What you need to do: How many lines in the data below include the word "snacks"? State the number alone.
Material for the task Block Start
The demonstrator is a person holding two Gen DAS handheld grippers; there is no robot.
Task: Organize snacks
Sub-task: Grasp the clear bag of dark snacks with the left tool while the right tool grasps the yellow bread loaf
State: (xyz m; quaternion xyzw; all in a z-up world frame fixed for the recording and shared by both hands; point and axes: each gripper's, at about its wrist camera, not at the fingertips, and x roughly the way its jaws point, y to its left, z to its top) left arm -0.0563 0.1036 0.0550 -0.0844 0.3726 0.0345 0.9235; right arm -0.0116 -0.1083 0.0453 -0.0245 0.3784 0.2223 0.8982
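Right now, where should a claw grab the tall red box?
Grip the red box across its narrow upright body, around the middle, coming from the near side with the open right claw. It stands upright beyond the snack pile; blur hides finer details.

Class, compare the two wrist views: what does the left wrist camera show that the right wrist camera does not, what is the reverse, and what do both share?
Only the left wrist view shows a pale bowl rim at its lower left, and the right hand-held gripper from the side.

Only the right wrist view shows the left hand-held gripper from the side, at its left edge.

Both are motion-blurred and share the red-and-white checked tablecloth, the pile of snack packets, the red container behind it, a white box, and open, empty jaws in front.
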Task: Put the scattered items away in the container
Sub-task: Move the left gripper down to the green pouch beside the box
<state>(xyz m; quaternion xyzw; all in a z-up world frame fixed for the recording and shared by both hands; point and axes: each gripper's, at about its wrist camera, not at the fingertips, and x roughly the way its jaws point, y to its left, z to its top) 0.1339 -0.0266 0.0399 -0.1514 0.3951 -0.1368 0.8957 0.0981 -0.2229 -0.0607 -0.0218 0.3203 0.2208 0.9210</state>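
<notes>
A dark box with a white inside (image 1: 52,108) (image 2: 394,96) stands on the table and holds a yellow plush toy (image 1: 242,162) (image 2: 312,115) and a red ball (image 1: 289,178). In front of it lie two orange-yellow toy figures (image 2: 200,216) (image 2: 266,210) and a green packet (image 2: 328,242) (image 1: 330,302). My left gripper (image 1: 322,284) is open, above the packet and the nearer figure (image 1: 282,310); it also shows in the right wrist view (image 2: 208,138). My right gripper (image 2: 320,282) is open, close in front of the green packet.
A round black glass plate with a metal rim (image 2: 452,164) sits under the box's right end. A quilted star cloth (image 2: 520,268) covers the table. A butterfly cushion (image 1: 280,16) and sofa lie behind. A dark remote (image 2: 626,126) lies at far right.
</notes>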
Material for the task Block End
Written answer: 2